_Provided data_
*-*-*

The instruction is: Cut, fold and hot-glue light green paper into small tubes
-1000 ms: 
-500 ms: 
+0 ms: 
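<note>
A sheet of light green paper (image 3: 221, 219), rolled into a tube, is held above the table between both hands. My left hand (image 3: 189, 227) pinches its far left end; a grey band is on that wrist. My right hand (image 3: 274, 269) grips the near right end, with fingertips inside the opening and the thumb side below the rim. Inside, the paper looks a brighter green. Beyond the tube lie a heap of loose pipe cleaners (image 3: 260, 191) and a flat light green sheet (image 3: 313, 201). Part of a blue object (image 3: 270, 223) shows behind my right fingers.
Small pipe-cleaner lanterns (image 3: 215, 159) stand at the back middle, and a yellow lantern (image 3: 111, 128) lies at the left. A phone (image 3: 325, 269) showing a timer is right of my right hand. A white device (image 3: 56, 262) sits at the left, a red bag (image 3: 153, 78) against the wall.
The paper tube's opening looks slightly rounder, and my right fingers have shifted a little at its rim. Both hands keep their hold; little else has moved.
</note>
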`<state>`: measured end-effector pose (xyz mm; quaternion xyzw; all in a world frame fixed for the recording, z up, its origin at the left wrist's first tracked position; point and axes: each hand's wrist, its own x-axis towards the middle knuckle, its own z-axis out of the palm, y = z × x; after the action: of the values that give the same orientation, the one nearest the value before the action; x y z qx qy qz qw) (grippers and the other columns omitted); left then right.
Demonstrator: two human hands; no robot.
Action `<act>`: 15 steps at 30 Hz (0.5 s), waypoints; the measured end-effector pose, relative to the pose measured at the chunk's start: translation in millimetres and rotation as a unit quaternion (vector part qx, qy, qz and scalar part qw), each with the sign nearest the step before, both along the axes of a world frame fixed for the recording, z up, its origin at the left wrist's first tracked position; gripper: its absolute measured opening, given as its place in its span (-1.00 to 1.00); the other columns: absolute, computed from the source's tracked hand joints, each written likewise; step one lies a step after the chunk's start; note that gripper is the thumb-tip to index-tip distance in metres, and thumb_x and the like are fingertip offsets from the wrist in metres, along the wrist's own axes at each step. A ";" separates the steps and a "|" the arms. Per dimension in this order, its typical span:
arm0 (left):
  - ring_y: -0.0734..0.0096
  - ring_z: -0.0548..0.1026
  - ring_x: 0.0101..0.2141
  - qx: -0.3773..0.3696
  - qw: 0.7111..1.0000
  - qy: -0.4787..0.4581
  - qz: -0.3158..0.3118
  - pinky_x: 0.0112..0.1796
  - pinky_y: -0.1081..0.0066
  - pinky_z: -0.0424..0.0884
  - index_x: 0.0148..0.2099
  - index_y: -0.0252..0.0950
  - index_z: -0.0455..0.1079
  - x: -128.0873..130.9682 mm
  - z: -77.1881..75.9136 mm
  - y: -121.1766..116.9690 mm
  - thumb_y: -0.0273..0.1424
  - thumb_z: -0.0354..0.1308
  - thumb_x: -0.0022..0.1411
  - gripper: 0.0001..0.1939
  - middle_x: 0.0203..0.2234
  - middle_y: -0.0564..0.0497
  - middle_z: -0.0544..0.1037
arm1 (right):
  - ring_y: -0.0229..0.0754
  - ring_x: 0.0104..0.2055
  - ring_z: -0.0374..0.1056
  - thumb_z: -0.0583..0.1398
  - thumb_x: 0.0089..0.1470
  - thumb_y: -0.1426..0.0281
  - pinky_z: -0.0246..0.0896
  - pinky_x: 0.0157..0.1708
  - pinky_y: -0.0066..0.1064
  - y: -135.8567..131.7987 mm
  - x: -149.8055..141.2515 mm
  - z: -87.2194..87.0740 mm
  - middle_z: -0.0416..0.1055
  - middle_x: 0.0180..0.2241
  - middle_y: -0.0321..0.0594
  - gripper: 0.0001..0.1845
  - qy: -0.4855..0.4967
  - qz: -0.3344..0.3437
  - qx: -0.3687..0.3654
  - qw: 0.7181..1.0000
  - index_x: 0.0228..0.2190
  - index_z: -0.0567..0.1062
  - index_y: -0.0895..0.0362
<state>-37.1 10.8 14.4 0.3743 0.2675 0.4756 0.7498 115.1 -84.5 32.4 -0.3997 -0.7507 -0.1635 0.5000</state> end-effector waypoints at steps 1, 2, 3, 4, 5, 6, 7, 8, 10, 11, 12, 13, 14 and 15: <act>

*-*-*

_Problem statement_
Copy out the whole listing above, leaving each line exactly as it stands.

_Response to the exercise_
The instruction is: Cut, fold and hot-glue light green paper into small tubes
-1000 ms: 
-500 ms: 
+0 ms: 
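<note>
A sheet of light green paper (image 3: 221, 219), rolled into a tube, is held above the table between both hands. My left hand (image 3: 189, 227) pinches its far left end; a grey band is on that wrist. My right hand (image 3: 274, 269) grips the near right end, with fingertips inside the opening and the thumb side below the rim. Inside, the paper looks a brighter green. Beyond the tube lie a heap of loose pipe cleaners (image 3: 260, 191) and a flat light green sheet (image 3: 313, 201). Part of a blue object (image 3: 270, 223) shows behind my right fingers.
Small pipe-cleaner lanterns (image 3: 215, 159) stand at the back middle, and a yellow lantern (image 3: 111, 128) lies at the left. A phone (image 3: 325, 269) showing a timer is right of my right hand. A white device (image 3: 56, 262) sits at the left, a red bag (image 3: 153, 78) against the wall.
The paper tube's opening looks slightly rounder, and my right fingers have shifted a little at its rim. Both hands keep their hold; little else has moved.
</note>
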`<state>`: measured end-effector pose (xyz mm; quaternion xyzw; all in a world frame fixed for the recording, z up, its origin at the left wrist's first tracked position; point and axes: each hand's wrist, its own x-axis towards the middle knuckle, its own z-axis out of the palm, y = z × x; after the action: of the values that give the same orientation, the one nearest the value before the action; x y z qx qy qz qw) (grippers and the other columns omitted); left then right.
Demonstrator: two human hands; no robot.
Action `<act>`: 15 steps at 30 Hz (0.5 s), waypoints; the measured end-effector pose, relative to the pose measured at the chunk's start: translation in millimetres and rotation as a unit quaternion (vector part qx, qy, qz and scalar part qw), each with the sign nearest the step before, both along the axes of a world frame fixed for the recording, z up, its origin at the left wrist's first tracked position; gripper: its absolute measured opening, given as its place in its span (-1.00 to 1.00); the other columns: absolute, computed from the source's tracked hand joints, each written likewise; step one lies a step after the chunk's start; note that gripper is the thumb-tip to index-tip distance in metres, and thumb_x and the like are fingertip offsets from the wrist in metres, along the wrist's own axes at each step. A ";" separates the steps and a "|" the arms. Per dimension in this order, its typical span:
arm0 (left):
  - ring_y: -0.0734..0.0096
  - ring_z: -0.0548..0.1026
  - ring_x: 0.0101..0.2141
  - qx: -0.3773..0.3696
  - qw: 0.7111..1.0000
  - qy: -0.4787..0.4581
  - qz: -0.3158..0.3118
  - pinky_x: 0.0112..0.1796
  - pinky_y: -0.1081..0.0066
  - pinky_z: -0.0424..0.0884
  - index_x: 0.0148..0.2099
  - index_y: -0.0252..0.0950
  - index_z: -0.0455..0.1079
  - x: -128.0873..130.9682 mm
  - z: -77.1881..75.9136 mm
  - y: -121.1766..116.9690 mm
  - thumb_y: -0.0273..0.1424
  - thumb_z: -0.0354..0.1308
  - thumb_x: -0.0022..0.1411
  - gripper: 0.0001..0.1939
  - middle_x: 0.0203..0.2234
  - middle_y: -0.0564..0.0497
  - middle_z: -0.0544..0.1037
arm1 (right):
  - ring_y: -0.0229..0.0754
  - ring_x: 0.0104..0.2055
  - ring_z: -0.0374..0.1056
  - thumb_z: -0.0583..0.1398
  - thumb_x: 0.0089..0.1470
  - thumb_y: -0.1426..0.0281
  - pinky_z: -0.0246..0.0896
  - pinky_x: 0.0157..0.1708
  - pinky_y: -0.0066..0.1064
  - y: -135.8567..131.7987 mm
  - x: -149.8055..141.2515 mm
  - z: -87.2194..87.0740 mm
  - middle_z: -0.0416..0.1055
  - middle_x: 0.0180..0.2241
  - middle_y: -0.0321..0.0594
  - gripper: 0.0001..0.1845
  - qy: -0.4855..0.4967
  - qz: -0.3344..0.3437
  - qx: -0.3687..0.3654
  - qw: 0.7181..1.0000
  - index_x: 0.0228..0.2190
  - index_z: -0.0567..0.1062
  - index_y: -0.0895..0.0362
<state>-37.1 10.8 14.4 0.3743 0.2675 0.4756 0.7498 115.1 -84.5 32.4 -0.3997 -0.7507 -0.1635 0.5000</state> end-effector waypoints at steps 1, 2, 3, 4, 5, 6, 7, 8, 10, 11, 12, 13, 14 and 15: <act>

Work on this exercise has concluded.